The Cell processor, offically called the Cell Broadband Engine (Cell BE), was designed at least partly with the gaming industry in mind. Sony uses it for its PS3 gaming platform and to be successful it has to deliver high performance for the graphical part as well in doing a large amount of floating-point computation to sustain the rapidly changing scenes that occur during a game. The Cell processor is therefore not a pure graphics processor but considerably more versatile than a GPU. A testimony to this is that Mercury computers, specialised in systems for radar detection, etc., markets a product with two Cell processors, instead of dedicated DSPs (i.e., Digital Signal Processors), while Toshiba incorporates the Cell in HDTV sets and considers to bring out notebooks with a Cell processor. The Cell processor is able to operate in 32-bit as well as in 64-bit floating-point mode, though there is a large performance difference: in single precision the peak speed is 204.8 Gflop/s while in double precision it is about 14 Gflop/s.
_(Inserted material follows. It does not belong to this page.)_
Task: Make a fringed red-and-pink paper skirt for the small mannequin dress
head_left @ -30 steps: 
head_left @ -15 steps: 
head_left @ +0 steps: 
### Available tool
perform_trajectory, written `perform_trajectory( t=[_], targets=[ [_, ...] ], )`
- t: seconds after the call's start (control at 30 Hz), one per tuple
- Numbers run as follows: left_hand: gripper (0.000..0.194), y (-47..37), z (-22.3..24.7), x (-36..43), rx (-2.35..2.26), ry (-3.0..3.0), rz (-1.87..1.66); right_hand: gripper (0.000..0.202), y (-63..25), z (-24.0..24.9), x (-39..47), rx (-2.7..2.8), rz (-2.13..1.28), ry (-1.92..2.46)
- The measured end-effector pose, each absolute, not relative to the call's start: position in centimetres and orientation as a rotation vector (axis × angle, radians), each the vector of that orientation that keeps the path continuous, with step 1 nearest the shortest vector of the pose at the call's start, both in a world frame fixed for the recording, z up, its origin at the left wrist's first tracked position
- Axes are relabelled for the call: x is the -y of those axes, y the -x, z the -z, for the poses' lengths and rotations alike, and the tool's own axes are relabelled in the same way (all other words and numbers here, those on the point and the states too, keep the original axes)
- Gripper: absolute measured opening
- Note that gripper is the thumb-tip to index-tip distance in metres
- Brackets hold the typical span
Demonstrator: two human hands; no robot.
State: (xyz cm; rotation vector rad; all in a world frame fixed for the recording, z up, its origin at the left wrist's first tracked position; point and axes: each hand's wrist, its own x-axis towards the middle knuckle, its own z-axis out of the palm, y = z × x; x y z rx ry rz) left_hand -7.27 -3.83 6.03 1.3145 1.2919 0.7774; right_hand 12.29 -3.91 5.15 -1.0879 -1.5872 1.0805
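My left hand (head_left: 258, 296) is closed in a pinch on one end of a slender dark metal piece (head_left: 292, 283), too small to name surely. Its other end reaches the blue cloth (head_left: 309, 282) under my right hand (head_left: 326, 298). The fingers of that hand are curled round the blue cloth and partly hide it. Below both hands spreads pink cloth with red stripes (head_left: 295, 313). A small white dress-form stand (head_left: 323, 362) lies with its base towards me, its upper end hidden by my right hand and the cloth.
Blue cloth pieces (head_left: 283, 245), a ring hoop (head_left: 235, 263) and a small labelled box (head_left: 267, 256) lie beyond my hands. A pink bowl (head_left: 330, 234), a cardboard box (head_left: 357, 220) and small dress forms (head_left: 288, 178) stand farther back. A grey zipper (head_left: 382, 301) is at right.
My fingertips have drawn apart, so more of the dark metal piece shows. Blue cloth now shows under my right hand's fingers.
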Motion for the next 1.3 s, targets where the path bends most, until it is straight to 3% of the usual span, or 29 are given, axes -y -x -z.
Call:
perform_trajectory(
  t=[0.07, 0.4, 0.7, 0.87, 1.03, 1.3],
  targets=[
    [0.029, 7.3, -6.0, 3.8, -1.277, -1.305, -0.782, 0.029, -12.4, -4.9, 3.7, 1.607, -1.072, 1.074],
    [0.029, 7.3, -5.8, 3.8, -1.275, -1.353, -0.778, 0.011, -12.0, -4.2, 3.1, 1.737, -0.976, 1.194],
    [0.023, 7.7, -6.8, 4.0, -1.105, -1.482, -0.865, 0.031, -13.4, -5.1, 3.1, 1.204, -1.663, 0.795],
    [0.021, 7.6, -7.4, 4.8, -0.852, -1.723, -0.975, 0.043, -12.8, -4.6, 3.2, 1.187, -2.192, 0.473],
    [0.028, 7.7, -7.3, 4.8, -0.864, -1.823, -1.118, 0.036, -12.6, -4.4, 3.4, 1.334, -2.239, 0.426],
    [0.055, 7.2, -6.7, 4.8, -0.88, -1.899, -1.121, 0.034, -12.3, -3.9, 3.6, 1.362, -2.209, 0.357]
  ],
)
From the start there was a keen interest from the HPC community. It also restarted the discussion of the necessity of using 64-bit precision calculation all the way through an application or, by reformulation some key algorithms it would not be possible to get results with acceptable accuracy when parts would be carried out in single precision [20]. At least for the Cell processor this discussion has become of less importance as at present the variant is available under the name of PowerXCell 8i which is developed by IBM, probably expressly targeted at the HPC area. In the PowerXCell the speed for 64-bit precision has increased considerably to 102.4 Gflop/s, half the speed of the single precision computations. Also it is produced in 65 nm instead of 90 nm technology and it employs DDR2 memory instead of Rambus memory which is used in the original Cell processor. Figure 26 shows a diagram of this rather complicated processor. ![]() Figure 26: Block diagram of an IBM PowerXCell processor. The blue numbers in the figure indicate the device numbering used for delivering data via the Element Interconnect Bus.
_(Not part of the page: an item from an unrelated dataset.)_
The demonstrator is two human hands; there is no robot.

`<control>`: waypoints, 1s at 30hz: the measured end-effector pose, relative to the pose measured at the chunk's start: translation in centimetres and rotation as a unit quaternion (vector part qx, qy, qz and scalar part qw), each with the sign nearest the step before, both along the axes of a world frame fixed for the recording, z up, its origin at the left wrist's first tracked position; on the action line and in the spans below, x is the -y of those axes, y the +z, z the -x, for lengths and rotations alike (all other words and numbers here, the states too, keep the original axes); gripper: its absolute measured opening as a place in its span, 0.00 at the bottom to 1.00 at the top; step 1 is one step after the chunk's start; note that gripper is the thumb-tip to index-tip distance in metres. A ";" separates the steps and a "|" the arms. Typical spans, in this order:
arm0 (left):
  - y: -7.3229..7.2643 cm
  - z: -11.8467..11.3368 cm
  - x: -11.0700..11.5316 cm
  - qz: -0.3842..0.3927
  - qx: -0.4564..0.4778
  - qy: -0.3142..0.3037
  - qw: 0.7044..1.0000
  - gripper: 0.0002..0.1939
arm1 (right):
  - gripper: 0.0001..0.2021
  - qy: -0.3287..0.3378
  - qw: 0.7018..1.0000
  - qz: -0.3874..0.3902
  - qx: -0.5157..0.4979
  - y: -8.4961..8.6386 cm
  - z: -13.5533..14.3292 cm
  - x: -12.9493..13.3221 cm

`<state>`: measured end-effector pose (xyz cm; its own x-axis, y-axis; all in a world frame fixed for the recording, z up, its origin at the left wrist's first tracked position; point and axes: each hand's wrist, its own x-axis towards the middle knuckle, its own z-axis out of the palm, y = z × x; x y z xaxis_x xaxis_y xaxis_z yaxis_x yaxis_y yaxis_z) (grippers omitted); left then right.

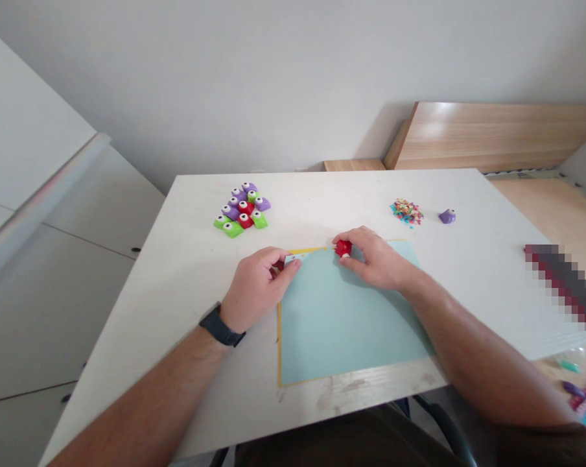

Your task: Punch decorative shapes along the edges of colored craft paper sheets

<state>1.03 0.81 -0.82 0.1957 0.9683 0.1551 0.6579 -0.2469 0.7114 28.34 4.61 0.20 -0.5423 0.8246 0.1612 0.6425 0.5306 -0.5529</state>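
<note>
A light blue sheet of paper point(351, 318) with a yellow edge lies near the table's front. My left hand point(258, 285) pinches its top left corner between thumb and fingers. Something red point(278, 265) shows partly beneath those fingers, mostly hidden. Small coloured spots mark the corner by my left thumb. At the sheet's top edge my right hand point(375, 259) is closed round a small red paper punch point(343, 248) with a white part at its lower side. Farther off lies a heap of small multicoloured paper bits point(407, 212).
Several one-eyed punches in purple, green and red point(245, 207) are grouped at the back left of the white table point(186, 259). A single purple punch point(447, 216) sits at the back right. A blurred dark object point(565, 282) is at the right edge.
</note>
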 end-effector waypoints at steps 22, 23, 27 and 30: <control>0.1 0.0 0.1 -0.001 -0.004 -0.004 1.000 0.13 | 0.21 -0.014 1.000 -0.011 0.007 -0.8 0.1 0.0; 0.2 0.0 0.1 -0.001 -0.004 -0.004 1.000 0.13 | 0.21 -0.013 1.000 -0.011 0.006 -0.8 0.1 -0.1; 0.2 0.0 0.1 0.005 -0.003 -0.001 1.000 0.14 | 0.19 -0.006 1.000 -0.018 -0.003 -0.7 -0.1 -0.2; 0.2 0.0 0.1 0.007 -0.001 -0.002 1.000 0.14 | 0.19 0.000 1.000 -0.022 -0.008 -0.6 -0.1 -0.2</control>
As can be seen, the processor is hybrid in the sense that it contains two
different kinds of processors: The PPE, which is essentially a PowerPC core as
discussed on the PowerPC page, and 8 SPEs all running
at a clock frequency of 3.2 GHz. The SPEs are meant to do the bulk of the
computation, while the PPE takes care of operating system tasks and coordinating
the work to be done by the SPEs. All devices in the processor are connected by
the Element Interconnect Bus. The EIB in fact consists of four 16B wide rings
that transport data in opposite directions as to minimise the distance between
the devices in the processor. The devices connected to the EIB are numbered to
allow data to be transferred from one device to another can easily be delivered.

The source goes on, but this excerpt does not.